TASK TO COMPLETE
Look for the line that has "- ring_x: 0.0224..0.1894" in the material below; please repeat it and every line after it, exactly, up to and including the line that has "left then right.", and nothing else.

DATA EXCERPT
▬▬▬▬▬▬▬▬▬▬

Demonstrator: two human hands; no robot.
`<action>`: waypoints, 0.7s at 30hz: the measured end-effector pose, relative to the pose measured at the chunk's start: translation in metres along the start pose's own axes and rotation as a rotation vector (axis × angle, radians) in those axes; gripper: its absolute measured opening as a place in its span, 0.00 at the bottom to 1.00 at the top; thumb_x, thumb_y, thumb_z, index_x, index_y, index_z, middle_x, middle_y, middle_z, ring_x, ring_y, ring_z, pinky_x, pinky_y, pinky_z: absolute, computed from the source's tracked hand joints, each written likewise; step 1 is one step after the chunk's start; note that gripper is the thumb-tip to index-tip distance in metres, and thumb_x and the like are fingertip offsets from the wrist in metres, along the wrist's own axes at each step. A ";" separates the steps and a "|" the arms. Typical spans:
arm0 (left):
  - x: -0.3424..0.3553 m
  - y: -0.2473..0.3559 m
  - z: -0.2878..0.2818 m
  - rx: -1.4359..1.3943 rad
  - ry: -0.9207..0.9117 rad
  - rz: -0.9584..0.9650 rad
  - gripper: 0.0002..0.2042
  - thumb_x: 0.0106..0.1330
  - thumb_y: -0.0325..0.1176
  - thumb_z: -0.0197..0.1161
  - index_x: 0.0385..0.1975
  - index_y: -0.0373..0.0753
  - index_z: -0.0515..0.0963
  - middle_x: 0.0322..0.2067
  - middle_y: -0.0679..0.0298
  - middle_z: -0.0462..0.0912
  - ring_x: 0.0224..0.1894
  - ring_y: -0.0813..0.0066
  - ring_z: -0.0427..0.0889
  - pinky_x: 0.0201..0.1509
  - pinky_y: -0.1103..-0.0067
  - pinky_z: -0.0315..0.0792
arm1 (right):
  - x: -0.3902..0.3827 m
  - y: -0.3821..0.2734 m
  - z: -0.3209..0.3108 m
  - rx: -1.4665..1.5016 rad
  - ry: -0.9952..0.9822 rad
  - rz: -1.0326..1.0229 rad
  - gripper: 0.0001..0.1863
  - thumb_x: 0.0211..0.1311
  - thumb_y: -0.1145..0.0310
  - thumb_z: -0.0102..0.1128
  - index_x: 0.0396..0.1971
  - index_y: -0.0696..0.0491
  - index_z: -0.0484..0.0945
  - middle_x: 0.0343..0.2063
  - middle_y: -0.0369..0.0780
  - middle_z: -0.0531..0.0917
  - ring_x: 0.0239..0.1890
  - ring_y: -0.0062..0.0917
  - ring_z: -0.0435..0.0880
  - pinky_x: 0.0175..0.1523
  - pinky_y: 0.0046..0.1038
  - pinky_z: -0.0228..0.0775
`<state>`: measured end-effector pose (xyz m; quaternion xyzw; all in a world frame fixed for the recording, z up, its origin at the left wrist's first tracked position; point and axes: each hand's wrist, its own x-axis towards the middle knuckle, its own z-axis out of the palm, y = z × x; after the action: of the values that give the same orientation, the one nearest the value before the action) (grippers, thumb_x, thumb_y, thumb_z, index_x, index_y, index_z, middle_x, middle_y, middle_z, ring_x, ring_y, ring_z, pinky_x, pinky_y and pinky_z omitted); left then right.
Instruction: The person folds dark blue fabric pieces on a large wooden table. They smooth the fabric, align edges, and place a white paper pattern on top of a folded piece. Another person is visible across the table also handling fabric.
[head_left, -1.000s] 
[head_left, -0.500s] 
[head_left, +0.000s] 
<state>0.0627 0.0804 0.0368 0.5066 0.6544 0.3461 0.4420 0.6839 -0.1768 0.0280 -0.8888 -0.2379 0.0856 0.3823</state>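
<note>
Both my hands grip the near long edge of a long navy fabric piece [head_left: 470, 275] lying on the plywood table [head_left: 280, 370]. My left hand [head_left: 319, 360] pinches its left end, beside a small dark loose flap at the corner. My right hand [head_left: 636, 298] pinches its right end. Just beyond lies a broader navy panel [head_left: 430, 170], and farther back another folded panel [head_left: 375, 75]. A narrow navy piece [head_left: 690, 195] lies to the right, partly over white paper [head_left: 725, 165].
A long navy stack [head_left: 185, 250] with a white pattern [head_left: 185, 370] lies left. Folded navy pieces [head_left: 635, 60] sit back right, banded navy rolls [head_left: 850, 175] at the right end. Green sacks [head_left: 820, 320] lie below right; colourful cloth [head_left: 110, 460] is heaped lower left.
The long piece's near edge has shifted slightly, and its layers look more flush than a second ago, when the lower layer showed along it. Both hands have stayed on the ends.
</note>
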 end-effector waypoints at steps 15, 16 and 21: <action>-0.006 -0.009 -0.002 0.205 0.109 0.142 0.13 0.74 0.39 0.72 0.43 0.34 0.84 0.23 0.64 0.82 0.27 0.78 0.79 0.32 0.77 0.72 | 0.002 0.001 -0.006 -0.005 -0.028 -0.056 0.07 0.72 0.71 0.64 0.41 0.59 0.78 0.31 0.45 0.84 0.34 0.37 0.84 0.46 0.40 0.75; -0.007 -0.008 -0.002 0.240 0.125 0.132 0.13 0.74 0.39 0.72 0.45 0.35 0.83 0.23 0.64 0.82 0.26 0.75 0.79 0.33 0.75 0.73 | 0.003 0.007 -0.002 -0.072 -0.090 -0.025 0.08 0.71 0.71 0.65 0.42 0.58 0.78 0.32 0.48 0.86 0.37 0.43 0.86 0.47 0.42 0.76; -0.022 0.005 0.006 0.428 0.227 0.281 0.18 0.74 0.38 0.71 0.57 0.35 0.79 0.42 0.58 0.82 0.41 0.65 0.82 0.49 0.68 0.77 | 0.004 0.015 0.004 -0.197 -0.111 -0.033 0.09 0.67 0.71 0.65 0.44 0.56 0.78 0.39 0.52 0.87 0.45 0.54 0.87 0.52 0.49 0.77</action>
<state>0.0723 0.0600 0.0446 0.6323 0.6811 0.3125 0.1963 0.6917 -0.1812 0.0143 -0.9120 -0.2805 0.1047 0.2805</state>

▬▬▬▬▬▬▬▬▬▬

SOLUTION TO THE PROBLEM
  - ring_x: 0.0224..0.1894
  - ring_y: -0.0813..0.0066
  - ring_z: -0.0427..0.0889
  - pinky_x: 0.0201..0.1509
  - pinky_y: -0.1103..-0.0067
  - pinky_z: -0.0315..0.0792
arm1 (right):
  - x: -0.3902..0.3827 m
  - y: -0.3821..0.2734 m
  - z: -0.3209..0.3108 m
  - rx: -1.4665..1.5016 rad
  - ry: -0.9952..0.9822 rad
  - rz: -1.0326..1.0229 rad
  - gripper: 0.0001..0.1863
  - thumb_x: 0.0211..0.1311
  - thumb_y: -0.1145..0.0310
  - thumb_z: -0.0102..0.1128
  - index_x: 0.0396..0.1971
  - index_y: -0.0696..0.0491
  - index_z: -0.0484..0.0945
  - middle_x: 0.0343..0.2063
  - middle_y: -0.0369..0.0780
  - middle_z: -0.0531..0.0917
  - ring_x: 0.0239..0.1890
  - ring_y: -0.0062..0.0917
  - ring_z: -0.0435..0.0880
  - pinky_x: 0.0175..0.1523
  - pinky_y: 0.0046..0.1038
  - pinky_z: -0.0228..0.0775
`<state>`: measured end-effector pose (xyz m; quaternion xyzw; all in a world frame fixed for the recording, z up, its origin at the left wrist's first tracked position; point and axes: each hand's wrist, its own x-axis towards the middle knuckle, its own z-axis out of the palm, y = z × x; after the action: of the values that give the same orientation, the one nearest the value before the action) (grippers, thumb_x, thumb_y, thumb_z, index_x, index_y, index_z, middle_x, middle_y, middle_z, ring_x, ring_y, ring_z, pinky_x, pinky_y and pinky_z omitted); left then right.

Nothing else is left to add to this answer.